Barefoot College set up the Women Barefoot Solar Cooker Engineers Society (WBSCES) in Tilonia, Rajasthan in November, 2003. It is the first association of illiterate and semi-literate women who independently fabricate, install and maintain 2.5 square metre parabolic solar cookers.

How it Works

A parabolic solar cooker uses energy from sunlight to cook food. Its shape and construction allows the sun’s rays to fall on 300 mirrors that in turn reflect them onto the bottom of a cooking pot and cook food quickly. Parabolic solar cookers work well in places that receive abundant sunlight such as Rajasthan, India. A parabolic solar cooker is eco-friendly since it does not use fossil fuel, wood or batteries to cook food. It helps conserve trees especially in places where they are scarce. Women who spent long hours searching for firewood need not do so anymore; their time can be better spent on other productive activities.

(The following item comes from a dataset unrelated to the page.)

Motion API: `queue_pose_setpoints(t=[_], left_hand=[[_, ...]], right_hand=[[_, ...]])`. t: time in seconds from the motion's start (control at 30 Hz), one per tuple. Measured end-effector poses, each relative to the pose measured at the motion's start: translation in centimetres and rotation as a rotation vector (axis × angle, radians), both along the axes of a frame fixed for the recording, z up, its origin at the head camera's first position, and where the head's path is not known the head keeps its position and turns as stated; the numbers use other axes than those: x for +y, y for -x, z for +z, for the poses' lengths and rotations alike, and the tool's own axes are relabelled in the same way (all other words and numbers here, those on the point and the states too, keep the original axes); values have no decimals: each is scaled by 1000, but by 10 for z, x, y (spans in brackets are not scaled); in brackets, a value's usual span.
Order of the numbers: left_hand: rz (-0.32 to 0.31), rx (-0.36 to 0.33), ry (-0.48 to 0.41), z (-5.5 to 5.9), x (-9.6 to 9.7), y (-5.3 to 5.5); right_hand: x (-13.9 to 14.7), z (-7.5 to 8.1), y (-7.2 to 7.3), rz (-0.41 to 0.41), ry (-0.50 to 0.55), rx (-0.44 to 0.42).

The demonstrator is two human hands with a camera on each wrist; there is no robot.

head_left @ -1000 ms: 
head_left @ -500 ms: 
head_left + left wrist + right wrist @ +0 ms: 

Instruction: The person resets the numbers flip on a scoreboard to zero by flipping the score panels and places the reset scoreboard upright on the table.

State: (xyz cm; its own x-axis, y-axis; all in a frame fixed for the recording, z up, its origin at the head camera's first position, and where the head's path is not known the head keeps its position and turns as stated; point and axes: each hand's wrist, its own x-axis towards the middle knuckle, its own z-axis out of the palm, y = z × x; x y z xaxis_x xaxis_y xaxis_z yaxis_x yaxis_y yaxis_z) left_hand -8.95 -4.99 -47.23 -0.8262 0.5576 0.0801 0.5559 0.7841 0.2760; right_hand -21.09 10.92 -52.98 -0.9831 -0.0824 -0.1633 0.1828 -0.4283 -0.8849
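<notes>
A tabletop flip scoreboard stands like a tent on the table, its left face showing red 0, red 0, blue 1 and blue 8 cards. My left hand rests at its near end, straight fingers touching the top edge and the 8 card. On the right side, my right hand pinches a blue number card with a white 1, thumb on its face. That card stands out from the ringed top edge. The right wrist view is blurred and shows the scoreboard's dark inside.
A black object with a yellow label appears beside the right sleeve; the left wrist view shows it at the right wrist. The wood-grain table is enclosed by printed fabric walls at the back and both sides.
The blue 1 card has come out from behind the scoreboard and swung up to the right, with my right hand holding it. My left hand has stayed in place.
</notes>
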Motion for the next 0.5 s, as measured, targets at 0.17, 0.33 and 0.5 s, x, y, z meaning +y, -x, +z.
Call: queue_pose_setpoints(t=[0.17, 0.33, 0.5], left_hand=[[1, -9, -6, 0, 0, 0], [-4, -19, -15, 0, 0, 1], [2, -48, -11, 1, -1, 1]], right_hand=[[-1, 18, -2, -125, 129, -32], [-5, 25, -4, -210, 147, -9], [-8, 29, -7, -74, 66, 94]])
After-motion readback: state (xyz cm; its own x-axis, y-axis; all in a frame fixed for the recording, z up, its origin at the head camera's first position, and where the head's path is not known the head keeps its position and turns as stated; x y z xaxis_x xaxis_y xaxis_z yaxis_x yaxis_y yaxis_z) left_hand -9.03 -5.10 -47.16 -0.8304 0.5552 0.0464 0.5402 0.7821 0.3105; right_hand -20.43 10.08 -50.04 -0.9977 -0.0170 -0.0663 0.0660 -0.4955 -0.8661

All forms of cooking (such as frying, boiling and steaming) that are possible on a gas stove are also possible on a solar cooker. Twenty litres of water can be boiled within an hour, making possible even large-scale catering. It can easily boil water for vegetables, rice and lentils as well.

Design and Impact

A parabolic solar cooker may not be portable, but it is user friendly. The only attention it needs is an adjustment once in the morning, and it will track the sun all day, allowing for uninterrupted cooking. A spring and clock system completes one rotation every 3.23 minutes, which in turn rotates the cooker and tracks the sun throughout the day.

Building a parabolic solar cooker requires high accuracy and skill in metal craftsmanship. A skill that has traditionally been attributed to men is today being practiced by six women. The cooker weighs 130 kilograms and is built using precise measurements by bending, welding and cutting–all in just one month. There is no margin for error; one miscalculation would result in a faulty cooker. Almost 100 people–including 80 women–have been trained to cook on parabolic solar cookers, expanding their livelihood options and improving their quality of life.